**Work task:** Only part of the listing is needed, namely the lines from its start through the line with "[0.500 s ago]", and they should be retyped exactly.

**Available data:**
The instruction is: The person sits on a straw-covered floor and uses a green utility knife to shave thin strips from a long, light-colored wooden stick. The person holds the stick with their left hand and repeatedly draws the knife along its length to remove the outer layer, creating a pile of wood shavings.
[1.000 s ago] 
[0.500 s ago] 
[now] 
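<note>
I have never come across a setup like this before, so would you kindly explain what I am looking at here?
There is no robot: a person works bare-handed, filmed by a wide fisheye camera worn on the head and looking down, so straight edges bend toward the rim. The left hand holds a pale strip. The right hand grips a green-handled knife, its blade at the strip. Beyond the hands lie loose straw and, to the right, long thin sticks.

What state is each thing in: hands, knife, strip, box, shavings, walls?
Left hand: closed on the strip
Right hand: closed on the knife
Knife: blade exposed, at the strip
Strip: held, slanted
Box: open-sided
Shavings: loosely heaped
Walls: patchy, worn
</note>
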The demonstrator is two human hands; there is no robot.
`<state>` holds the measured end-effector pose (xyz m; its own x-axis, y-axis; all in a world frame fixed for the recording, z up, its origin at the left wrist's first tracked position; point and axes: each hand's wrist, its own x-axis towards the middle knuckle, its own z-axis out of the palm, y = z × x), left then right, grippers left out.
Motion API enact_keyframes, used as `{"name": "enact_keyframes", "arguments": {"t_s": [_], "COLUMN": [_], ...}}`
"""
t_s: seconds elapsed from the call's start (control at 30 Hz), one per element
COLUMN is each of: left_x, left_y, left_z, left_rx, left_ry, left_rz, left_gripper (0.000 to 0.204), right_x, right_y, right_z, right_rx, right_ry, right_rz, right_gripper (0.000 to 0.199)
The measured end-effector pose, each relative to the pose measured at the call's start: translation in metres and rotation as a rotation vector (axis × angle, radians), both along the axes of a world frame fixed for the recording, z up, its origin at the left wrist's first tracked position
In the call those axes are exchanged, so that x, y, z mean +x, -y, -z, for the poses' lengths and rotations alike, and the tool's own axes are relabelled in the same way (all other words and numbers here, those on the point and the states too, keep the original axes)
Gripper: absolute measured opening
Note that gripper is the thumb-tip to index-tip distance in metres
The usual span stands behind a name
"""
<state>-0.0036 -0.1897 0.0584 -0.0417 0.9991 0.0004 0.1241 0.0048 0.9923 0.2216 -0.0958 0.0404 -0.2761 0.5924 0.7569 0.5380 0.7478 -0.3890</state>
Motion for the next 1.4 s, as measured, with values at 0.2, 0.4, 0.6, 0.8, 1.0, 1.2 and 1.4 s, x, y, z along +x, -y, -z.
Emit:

**Response to this exercise:**
The instruction is: The person sits on a straw-covered floor and uses a green utility knife to shave thin strips from a long, light-colored wooden stick. The person holds the stick with their left hand and repeatedly draws the knife along its length to remove the outer layer, creating a pile of wood shavings.
[1.000 s ago] 
[0.500 s ago] 

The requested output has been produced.